« Taking Social Science into the Law School Classroom | Main | Presidential Signing Statements »

22 June 2006

Comments

William Ford

The term "empirical legal studies" raises similar questions. What's in? What's out? And in what contexts is it worth trying to answer these questions?

http://www.elsblog.org/the_empirical_legal_studi/2006/05/empirical.html

On a related note, here is a great line from the 1946 report: "All members agree that justifiable research in public law must be 'useful,' but they have not worked out and agreed upon criteria of usefulness." (p. 557)

William Henderson

Wow, so there really is some significant terminological issues that bear on the great divide and OLR and NLR relationship with political science. Many thanks for these helpful citations and quotes.

William Ford

Bill, this is a good question. (We’ll see if I have a good answer.) John Burgess, who started the first graduate program in political science in the United States at Columbia College, thought of public law in terms of legislation and administration policies, but distinct from constitutional law. See Albert Somit & Joseph Tanenhaus, The Development of American Political Science 16-24 (Irvington 1982). Decades later, the 1946 report I discussed considered this question -- and without much success in answering it.
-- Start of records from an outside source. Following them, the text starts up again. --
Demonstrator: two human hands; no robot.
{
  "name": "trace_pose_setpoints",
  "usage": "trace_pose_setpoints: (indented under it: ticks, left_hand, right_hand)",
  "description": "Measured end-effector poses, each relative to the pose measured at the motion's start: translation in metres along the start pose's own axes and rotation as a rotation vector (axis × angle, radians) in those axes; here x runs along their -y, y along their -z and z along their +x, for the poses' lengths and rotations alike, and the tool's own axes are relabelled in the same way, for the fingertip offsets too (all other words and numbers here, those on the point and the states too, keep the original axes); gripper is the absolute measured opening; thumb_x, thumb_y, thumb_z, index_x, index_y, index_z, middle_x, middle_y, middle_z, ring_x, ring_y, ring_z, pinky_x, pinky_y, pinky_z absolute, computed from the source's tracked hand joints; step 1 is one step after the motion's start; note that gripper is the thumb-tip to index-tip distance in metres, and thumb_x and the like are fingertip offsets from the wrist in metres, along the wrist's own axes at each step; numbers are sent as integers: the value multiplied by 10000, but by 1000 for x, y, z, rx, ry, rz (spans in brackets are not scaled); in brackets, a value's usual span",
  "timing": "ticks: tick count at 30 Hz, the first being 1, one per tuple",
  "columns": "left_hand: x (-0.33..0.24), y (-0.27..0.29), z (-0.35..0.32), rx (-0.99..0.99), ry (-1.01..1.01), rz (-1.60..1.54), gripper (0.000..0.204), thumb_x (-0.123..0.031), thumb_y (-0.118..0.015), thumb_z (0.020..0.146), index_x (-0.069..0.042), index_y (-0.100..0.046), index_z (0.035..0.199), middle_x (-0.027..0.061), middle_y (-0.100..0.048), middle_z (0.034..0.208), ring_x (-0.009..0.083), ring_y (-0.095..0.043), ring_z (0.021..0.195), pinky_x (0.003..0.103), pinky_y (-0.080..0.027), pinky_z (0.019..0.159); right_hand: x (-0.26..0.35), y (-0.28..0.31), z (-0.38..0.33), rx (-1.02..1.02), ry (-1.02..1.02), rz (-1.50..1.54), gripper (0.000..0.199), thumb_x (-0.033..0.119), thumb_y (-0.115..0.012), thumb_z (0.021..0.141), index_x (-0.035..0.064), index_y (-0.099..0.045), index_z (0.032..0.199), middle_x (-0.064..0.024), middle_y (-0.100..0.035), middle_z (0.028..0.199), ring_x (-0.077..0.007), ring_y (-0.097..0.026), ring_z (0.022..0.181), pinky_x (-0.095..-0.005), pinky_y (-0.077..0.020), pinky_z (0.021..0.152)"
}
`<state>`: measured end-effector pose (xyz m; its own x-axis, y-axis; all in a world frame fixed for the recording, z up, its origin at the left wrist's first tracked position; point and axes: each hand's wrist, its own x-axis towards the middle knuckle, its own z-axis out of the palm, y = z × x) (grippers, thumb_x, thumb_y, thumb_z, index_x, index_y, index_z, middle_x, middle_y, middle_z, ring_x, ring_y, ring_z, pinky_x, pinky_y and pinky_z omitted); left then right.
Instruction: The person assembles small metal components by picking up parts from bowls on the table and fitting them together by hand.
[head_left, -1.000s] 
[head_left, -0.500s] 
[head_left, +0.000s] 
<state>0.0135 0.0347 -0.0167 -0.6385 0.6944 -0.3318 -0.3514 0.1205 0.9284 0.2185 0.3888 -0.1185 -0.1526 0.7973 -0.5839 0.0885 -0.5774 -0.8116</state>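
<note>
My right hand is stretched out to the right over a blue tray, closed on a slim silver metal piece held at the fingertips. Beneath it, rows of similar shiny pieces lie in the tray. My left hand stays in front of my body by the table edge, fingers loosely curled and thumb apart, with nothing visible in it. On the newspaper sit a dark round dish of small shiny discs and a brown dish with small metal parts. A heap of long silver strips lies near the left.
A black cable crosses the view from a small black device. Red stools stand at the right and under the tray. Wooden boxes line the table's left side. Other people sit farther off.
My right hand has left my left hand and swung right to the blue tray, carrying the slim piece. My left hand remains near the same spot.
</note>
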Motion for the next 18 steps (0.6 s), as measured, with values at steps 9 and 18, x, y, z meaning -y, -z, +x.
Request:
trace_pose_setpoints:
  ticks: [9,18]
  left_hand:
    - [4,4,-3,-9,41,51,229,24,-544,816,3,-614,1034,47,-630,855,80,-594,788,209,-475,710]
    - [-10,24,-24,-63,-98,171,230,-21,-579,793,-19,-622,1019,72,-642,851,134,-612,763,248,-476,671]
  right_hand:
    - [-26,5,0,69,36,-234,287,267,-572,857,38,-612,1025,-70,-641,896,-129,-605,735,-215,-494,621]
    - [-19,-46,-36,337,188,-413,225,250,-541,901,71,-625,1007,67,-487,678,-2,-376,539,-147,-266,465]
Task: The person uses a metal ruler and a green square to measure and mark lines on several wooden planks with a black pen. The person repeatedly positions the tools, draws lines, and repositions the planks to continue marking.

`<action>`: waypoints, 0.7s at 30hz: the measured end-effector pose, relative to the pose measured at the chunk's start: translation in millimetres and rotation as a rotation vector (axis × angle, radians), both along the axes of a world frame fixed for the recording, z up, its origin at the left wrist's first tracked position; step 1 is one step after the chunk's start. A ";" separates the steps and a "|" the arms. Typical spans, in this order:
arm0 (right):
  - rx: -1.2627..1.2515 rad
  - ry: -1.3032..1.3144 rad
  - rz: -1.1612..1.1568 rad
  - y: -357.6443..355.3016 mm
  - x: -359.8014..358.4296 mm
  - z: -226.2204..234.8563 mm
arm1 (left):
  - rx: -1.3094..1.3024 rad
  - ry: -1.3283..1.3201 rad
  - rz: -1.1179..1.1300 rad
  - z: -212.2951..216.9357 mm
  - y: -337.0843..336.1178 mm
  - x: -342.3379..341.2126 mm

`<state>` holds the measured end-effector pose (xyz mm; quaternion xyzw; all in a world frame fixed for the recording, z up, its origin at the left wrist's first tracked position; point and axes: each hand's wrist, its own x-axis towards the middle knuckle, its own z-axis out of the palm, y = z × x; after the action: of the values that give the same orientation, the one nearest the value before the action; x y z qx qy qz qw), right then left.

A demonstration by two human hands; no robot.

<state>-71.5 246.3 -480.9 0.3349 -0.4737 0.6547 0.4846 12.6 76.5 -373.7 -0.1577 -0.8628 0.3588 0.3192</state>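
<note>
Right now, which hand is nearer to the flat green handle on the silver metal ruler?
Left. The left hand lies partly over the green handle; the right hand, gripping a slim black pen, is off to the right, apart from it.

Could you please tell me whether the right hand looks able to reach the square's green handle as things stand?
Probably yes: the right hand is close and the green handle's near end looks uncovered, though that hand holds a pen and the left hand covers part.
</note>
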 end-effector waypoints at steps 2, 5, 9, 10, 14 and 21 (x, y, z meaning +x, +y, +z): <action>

It notes that some members of the Panel on Public Law thought public law simply meant constitutional law. Others thought of public law in broader terms. Subsequently, we get terms like “judicial behavior,” “law and courts,” and “judicial politics.” Whether these terms are used to mean different things is not always very clear, but I think all three have probably eclipsed public law as preferred terms for describing the range of political scientists’ interests. Public law has some historical baggage.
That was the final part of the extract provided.